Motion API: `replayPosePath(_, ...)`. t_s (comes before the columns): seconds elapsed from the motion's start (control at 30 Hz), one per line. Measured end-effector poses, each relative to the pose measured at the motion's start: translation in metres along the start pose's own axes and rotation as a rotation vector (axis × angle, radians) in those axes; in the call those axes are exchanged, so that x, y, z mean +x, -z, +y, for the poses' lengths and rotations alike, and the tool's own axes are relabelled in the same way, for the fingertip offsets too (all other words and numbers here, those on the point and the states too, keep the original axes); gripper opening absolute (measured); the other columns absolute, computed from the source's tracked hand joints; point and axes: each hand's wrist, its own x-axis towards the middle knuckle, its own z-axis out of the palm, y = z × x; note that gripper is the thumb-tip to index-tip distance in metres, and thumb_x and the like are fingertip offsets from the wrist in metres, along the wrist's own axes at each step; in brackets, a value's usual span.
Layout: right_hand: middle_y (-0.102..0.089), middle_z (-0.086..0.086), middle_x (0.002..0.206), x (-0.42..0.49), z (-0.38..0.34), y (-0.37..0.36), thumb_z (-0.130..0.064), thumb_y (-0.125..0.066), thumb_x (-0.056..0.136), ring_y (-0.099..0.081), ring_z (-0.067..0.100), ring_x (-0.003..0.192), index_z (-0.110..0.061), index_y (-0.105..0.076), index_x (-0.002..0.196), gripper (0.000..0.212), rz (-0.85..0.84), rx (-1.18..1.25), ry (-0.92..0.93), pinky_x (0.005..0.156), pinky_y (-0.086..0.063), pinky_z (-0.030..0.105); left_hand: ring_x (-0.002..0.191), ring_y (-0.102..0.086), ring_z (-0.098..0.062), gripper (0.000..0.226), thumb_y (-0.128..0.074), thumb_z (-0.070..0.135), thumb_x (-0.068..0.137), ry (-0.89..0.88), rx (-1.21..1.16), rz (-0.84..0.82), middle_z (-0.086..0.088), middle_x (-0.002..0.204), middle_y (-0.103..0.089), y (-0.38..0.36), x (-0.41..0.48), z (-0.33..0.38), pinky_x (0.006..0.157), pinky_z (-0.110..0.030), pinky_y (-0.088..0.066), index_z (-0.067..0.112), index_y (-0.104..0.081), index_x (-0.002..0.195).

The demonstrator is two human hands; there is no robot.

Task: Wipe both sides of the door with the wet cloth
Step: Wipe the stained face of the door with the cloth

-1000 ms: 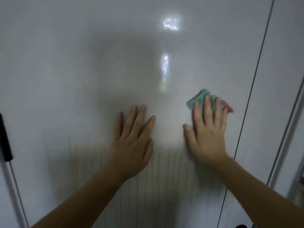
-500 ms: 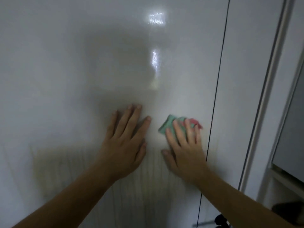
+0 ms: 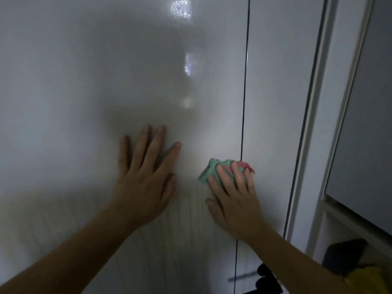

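Nearest, two bare forearms rise from the bottom edge toward a glossy white door (image 3: 84, 81). Low on the right, between the right forearm and the door's edge, sits a blurred black fitting (image 3: 267, 279); its kind cannot be told. Right of it lie a yellow thing (image 3: 369, 279) and a dark, soft-edged shape (image 3: 343, 255).

The left hand (image 3: 142, 187) lies flat on the door, fingers straight and spread, holding nothing. Just right of it, the right hand (image 3: 235, 204) presses a crumpled cloth (image 3: 209, 170), mint green with a pink patch, against the panel. Its fingers lie over the bunched fabric, and the thumb is splayed out to the left, clear of the cloth, so it pushes rather than pinches. The cloth sits at the door's right side, its pink end touching a thin dark vertical seam (image 3: 245, 81).

Faint vertical streaks mark the smooth surface below the hands. Higher up, the sheen carries a broad grey shadow and bright speckled light reflections (image 3: 180, 7).

Right of the seam runs a narrower white panel, then a straight white frame (image 3: 314, 124) and a flat grey panel (image 3: 364, 124).
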Motion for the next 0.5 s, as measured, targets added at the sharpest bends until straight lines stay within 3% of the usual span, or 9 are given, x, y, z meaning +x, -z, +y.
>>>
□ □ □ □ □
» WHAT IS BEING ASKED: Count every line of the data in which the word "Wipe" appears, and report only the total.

» TASK SOLUTION: 2